* EXERCISE AIM *
The data below is to be returned in full and exactly.

* SOURCE DATA *
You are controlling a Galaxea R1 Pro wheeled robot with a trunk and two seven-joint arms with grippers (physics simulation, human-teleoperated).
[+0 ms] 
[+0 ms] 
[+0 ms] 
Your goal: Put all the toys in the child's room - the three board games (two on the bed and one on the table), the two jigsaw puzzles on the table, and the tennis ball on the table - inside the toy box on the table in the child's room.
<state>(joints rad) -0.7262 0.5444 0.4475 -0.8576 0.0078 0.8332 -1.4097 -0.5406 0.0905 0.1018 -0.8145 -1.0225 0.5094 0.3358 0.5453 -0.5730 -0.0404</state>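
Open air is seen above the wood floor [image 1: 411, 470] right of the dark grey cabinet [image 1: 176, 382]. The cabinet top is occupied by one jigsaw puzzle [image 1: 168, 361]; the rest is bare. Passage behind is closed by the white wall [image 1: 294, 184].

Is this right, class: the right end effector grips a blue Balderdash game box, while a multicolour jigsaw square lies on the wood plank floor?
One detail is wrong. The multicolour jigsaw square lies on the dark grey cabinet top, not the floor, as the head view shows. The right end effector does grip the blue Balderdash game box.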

* ANSWER FOR THIS EXERCISE *
You are controlling a Galaxea R1 Pro wheeled robot with a trunk and two seven-joint arms with grippers (physics simulation, human-teleoperated).
[+0 ms] 
[+0 ms] 
[+0 ms] 
Your goal: Put all the toys in the child's room - the three board games (two on the bed and one on the table), the two jigsaw puzzles on the table, and the tennis ball on the table - inside the toy box on the table in the child's room.
<state>(joints rad) -0.7262 0.5444 0.4475 -0.8576 0.0078 0.8332 -1.4097 -0.5406 0.0905 0.1018 -0.8145 -1.0225 0.5094 0.3358 0.5453 -0.5730 -0.0404</state>
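Open air is seen above the wood floor [image 1: 411, 470] right of the dark grey cabinet [image 1: 176, 382]. The cabinet top is occupied by one jigsaw puzzle [image 1: 168, 361]; the rest is bare. Passage behind is closed by the white wall [image 1: 294, 184].

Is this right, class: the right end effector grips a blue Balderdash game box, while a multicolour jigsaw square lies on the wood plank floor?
One detail is wrong. The multicolour jigsaw square lies on the dark grey cabinet top, not the floor, as the head view shows. The right end effector does grip the blue Balderdash game box.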

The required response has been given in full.